## EXERCISE REQUIREMENTS
With the line containing "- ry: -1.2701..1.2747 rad" as the start and the line containing "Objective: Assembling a" as the end, transcribe that span of the entries below exactly, including both.

## SUPPLIED INFORMATION
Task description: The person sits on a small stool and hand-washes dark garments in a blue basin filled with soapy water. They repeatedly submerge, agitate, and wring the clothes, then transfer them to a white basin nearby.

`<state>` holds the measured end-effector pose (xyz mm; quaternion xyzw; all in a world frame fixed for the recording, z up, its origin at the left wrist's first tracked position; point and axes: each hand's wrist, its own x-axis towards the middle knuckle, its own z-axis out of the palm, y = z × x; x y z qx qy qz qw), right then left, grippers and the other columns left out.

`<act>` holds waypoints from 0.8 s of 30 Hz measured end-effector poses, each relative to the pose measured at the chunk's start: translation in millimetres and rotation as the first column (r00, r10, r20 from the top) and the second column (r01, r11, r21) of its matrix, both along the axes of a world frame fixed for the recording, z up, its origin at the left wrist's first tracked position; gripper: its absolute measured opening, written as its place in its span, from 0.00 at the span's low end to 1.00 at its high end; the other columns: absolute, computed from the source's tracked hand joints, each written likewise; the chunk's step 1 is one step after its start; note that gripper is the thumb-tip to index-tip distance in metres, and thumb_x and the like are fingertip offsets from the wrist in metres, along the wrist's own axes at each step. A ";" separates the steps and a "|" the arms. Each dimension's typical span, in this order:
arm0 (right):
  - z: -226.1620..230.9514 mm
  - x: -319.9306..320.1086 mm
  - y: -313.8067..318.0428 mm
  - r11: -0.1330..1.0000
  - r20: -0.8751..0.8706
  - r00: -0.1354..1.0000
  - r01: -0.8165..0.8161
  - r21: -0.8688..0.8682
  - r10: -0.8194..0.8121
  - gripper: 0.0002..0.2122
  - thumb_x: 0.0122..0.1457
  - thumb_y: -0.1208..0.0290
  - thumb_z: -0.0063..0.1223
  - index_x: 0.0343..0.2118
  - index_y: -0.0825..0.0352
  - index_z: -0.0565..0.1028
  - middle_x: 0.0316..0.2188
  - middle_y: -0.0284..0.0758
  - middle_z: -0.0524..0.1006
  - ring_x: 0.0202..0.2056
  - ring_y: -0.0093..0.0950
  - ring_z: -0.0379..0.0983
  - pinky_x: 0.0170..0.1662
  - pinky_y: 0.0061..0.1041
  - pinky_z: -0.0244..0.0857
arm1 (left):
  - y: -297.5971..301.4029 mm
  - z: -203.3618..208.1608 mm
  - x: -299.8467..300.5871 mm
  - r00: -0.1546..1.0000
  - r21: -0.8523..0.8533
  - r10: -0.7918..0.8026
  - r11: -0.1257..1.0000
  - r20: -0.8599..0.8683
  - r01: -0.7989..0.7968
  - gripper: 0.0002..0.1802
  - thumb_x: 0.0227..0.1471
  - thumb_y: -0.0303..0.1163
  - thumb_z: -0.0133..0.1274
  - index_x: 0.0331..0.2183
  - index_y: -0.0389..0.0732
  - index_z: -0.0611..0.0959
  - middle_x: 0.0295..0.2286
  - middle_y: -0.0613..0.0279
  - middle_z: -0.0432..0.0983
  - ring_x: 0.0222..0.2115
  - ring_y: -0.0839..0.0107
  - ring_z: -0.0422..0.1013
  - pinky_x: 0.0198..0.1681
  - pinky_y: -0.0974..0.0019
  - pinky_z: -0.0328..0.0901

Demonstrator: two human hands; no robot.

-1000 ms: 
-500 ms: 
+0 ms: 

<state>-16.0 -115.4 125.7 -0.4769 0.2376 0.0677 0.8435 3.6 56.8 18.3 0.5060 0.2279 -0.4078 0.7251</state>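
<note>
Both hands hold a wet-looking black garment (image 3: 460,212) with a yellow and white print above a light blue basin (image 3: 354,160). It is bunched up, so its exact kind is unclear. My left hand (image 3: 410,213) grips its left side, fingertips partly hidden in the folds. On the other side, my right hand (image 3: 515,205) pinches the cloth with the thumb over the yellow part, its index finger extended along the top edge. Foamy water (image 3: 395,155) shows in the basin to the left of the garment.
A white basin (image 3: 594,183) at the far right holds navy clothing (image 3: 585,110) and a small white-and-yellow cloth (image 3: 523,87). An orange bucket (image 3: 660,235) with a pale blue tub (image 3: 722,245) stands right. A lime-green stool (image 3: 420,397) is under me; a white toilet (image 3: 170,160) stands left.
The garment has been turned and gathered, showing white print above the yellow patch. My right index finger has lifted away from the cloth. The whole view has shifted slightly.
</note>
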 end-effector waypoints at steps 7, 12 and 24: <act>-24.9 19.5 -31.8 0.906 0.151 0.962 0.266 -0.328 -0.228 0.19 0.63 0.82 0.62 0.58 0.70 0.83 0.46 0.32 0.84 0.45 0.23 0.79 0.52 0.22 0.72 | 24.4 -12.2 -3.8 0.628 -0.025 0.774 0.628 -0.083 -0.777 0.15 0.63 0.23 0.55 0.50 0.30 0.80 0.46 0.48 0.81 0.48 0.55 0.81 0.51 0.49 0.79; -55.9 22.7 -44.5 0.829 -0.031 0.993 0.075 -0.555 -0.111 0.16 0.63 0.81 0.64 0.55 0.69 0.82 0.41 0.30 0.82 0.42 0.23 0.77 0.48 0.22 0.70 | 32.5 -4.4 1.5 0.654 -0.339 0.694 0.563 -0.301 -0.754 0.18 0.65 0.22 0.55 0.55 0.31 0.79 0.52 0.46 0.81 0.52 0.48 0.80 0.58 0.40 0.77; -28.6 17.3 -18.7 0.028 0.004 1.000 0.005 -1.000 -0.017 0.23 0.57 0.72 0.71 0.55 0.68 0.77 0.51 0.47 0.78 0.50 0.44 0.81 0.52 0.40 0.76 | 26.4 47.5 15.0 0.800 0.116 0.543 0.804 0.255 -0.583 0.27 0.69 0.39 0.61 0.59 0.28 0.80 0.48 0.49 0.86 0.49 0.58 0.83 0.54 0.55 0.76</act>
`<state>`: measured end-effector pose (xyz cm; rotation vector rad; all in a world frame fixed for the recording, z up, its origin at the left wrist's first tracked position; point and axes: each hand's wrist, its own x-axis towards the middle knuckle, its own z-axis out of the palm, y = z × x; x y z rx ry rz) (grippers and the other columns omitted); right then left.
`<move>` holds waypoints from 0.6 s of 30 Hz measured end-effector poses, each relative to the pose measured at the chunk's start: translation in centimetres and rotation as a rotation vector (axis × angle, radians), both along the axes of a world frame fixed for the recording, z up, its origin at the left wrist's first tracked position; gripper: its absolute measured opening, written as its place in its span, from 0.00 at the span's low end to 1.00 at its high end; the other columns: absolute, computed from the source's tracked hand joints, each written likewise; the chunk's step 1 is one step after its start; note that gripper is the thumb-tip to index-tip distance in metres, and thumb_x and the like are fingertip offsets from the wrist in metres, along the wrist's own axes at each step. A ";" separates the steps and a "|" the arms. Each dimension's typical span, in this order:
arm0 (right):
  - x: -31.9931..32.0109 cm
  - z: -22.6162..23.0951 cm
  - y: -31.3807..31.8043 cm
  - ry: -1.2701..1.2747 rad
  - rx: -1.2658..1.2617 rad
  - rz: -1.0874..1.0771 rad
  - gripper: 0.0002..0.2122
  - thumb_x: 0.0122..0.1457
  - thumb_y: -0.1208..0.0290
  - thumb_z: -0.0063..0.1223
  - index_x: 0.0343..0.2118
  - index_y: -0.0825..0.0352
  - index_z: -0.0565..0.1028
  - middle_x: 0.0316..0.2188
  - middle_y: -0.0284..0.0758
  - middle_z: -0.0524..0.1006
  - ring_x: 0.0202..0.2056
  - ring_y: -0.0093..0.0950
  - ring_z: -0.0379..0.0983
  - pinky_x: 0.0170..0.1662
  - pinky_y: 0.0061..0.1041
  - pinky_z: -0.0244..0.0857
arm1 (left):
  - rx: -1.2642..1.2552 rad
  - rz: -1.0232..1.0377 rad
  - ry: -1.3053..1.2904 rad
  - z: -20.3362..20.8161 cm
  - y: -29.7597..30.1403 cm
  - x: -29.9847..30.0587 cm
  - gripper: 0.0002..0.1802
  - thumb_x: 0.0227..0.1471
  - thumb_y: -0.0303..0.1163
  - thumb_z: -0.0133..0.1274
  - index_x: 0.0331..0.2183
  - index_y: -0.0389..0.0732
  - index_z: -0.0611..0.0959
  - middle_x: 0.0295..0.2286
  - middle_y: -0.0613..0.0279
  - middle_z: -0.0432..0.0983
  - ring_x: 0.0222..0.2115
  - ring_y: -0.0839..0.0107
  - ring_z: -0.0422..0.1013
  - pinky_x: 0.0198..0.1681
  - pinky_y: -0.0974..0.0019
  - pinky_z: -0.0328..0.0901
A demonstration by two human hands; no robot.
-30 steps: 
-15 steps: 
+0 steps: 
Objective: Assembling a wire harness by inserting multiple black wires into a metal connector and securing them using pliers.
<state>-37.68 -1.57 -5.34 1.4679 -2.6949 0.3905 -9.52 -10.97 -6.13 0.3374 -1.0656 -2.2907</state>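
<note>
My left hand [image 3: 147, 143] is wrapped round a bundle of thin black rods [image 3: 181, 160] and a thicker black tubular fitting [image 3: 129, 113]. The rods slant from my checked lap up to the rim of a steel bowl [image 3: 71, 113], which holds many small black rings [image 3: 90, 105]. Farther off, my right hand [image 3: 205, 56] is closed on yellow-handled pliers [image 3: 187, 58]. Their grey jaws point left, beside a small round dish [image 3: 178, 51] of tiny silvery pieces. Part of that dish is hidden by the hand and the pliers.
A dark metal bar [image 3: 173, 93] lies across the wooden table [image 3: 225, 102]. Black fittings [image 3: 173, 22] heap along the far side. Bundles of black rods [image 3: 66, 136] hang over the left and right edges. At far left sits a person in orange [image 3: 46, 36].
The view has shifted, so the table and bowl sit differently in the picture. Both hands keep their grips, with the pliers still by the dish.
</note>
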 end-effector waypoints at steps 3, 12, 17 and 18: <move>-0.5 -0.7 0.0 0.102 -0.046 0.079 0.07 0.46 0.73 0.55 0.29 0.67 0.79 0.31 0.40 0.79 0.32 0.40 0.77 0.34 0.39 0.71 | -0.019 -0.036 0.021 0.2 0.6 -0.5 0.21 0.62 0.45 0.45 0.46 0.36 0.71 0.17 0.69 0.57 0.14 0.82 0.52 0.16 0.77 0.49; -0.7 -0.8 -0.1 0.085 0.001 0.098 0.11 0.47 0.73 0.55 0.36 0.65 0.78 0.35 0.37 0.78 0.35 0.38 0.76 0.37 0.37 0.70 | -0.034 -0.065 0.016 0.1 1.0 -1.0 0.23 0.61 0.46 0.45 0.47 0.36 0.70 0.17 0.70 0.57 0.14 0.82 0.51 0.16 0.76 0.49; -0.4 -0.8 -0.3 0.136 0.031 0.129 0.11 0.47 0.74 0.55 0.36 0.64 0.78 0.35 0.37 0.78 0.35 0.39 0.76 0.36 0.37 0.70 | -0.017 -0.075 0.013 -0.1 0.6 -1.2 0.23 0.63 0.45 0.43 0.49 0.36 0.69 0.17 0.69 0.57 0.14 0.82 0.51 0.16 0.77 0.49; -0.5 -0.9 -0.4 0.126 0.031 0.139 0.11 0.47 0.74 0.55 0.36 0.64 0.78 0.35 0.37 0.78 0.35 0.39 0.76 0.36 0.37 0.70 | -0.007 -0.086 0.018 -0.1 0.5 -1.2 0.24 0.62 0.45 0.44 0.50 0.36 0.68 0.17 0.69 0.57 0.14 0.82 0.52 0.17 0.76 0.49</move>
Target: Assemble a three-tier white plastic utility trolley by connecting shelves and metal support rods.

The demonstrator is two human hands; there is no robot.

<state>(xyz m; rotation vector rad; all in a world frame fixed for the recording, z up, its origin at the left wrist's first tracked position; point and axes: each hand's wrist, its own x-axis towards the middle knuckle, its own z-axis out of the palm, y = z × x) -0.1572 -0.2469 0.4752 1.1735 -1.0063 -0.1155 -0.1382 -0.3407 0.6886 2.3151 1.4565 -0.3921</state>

## ANSWER BELOW
  - ry: -1.2701..1.2747 rad
  - rx: -1.2658..1.2617 rad
  - rz: -1.0874..1.0771 rad
  - gripper: 0.0002..0.2122
  - thumb_x: 0.0122..0.1457
  - thumb_y: -0.1208..0.0290
  - thumb_z: -0.0063..0.1223
  - index_x: 0.0343..0.2118
  - index_y: -0.0825..0.0352
  - index_z: -0.0565..0.1028
  - middle_x: 0.0316..0.2188
  - middle_y: -0.0284..0.0758
  - middle_z: -0.0524..0.1006
  - ring_x: 0.0202..0.2056
  - ring_y: -0.0093..0.0950
  - ring_z: -0.0379..0.0983
  - pinky_x: 0.0170..0.1662
  - pinky_y: 0.0061..0.1041
  - pinky_z: -0.0244..0.0857
arm1 (left):
  - rx: -1.2642..1.2552 rad
  - rz: -1.0232..1.0377 rad
  - ry: -1.3053..1.2904 rad
  - z: -20.3362..20.8161 cm
  - y: -29.7597..30.1403 cm
  - x: -29.9847..30.0587 cm
  - gripper: 0.0002..0.1802
  - thumb_x: 0.0227..0.1471
  - thumb_y: -0.0303..0.1163
  - thumb_z: -0.0133..0.1274
  - index_x: 0.0331..0.2183
  - index_y: -0.0389..0.0732
  - index_z: -0.0611..0.0959
  - middle_x: 0.0295..0.2286
  - middle_y: -0.0613..0.0279
  - middle_z: -0.0432..0.0983
  - ring_x: 0.0222..0.2115
  - ring_y: -0.0839..0.0107
  - ring_z: -0.0422..0.1013
  - pinky_x: 0.0198..0.1681
  - pinky_y: -0.0974..0.0019
  - pinky_z: -0.0328..0.0901
A demonstration by two human hands; no robot.
-30 steps: 
-15 steps: 
+0 steps: 
Objective: Assembling a wire harness by inserting multiple black wires into a metal connector and securing them using pliers.

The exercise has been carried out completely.